◆ **Your task**
If a line in the records below contains the word "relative", copy it out.

#### Data provided

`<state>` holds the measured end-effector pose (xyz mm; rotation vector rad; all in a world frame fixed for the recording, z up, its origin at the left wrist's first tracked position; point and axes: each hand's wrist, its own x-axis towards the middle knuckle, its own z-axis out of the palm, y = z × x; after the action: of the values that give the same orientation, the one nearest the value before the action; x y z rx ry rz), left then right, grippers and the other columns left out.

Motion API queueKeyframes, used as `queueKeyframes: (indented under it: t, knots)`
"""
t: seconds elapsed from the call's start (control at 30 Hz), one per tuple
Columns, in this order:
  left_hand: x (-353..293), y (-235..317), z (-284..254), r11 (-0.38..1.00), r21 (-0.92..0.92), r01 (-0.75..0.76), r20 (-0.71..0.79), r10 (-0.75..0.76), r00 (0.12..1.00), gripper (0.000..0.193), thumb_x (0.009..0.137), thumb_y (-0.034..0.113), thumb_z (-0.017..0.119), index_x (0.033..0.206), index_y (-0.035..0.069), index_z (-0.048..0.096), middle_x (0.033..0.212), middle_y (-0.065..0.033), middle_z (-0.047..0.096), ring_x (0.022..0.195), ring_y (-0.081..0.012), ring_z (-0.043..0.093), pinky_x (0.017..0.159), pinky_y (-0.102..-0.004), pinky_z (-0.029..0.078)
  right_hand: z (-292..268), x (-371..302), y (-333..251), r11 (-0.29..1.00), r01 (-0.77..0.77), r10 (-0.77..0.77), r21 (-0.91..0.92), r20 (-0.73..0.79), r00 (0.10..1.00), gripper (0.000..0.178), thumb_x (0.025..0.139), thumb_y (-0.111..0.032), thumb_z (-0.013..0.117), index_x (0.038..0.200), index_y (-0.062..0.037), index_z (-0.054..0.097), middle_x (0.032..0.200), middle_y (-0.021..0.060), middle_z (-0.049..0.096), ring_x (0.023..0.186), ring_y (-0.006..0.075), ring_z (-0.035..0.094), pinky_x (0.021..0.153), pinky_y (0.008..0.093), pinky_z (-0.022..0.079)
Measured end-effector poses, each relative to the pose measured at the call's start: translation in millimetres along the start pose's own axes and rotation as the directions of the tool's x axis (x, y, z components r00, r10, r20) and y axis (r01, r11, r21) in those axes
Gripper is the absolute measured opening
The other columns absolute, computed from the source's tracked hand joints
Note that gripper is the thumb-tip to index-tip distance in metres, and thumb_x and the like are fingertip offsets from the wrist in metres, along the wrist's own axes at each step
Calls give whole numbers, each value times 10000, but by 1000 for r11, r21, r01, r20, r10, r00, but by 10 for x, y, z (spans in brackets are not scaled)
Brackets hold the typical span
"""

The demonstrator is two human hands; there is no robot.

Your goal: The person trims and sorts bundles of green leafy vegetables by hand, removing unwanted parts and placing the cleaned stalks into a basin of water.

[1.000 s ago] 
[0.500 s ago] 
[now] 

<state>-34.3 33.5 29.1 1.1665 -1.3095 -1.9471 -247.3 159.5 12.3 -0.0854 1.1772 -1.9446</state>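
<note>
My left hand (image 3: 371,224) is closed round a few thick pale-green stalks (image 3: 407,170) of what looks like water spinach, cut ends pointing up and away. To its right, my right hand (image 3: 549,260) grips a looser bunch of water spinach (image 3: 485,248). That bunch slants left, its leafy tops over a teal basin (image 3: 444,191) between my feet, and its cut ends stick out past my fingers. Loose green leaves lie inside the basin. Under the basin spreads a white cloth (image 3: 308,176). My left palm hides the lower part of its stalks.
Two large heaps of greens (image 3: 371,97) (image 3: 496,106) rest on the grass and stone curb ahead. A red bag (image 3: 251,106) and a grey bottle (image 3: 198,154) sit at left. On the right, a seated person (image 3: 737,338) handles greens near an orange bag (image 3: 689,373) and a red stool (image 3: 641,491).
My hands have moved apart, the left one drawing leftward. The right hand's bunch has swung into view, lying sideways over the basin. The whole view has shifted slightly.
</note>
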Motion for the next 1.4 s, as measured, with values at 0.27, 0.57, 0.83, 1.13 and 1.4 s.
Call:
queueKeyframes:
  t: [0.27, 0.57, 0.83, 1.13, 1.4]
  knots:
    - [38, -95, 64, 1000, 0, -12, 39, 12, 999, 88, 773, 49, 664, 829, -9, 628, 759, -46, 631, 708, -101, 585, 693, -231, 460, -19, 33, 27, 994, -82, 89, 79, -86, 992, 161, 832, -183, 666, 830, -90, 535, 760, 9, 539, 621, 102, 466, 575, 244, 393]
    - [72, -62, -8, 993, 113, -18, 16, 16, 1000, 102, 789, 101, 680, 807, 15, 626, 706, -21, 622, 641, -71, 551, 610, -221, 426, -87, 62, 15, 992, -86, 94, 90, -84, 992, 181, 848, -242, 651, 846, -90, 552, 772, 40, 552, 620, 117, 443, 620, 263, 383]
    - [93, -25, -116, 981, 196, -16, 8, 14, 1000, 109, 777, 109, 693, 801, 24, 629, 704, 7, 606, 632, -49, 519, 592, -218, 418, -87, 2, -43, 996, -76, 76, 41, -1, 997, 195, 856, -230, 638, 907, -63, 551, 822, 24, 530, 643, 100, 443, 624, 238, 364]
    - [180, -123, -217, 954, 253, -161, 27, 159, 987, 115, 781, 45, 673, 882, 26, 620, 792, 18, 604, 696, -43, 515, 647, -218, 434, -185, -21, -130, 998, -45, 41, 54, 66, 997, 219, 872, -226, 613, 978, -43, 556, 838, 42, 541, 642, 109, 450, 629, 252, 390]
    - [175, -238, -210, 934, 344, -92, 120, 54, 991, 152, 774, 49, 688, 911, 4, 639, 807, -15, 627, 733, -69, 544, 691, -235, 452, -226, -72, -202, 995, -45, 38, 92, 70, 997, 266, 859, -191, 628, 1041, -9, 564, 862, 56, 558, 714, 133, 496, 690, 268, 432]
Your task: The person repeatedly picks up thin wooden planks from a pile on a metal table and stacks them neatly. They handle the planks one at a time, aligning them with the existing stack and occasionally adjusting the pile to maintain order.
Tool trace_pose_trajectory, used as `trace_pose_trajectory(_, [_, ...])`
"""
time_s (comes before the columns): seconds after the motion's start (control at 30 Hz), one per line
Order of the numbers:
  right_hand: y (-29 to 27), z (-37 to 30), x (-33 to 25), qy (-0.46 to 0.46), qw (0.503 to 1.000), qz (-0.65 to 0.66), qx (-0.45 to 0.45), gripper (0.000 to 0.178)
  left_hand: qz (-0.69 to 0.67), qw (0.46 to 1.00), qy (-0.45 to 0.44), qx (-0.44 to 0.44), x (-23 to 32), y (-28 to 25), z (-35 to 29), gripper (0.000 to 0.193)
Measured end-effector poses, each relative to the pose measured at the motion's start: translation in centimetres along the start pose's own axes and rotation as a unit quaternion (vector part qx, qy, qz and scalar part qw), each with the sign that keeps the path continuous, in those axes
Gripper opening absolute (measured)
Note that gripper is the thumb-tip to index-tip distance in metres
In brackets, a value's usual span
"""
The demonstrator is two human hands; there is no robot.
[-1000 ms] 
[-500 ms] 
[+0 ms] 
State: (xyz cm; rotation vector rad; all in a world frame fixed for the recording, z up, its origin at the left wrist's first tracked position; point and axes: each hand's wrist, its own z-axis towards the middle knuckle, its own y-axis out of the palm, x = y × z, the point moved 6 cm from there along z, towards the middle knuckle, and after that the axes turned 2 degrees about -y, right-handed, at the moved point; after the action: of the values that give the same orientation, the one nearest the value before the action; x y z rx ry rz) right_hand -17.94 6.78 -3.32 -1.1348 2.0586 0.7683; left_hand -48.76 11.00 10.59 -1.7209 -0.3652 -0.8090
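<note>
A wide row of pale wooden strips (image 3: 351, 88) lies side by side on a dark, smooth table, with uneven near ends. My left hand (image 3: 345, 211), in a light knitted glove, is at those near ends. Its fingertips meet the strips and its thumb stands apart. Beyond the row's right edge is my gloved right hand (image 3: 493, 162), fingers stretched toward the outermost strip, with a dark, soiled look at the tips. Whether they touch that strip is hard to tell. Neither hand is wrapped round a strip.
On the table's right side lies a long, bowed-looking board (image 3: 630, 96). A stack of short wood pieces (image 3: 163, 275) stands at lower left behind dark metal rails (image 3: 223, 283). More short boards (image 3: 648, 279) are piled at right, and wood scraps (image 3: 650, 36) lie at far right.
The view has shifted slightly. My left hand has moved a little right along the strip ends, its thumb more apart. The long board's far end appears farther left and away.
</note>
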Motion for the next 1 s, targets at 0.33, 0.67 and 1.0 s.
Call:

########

◆ **Expected answer**
Measured end-effector poses, each relative to the pose measured at the call's start: translation in millimetres along the start pose's own axes and rotation as the directions of the tool's x axis (x, y, z components r00, r10, r20) and y axis (r01, r11, r21) in those axes
Measured end-effector poses, each relative to the pose measured at the motion's start: translation in centimetres along the start pose's own axes and rotation as a unit quaternion (vector part qx, qy, qz and scalar part qw), each with the sign that keeps the path continuous, in those axes

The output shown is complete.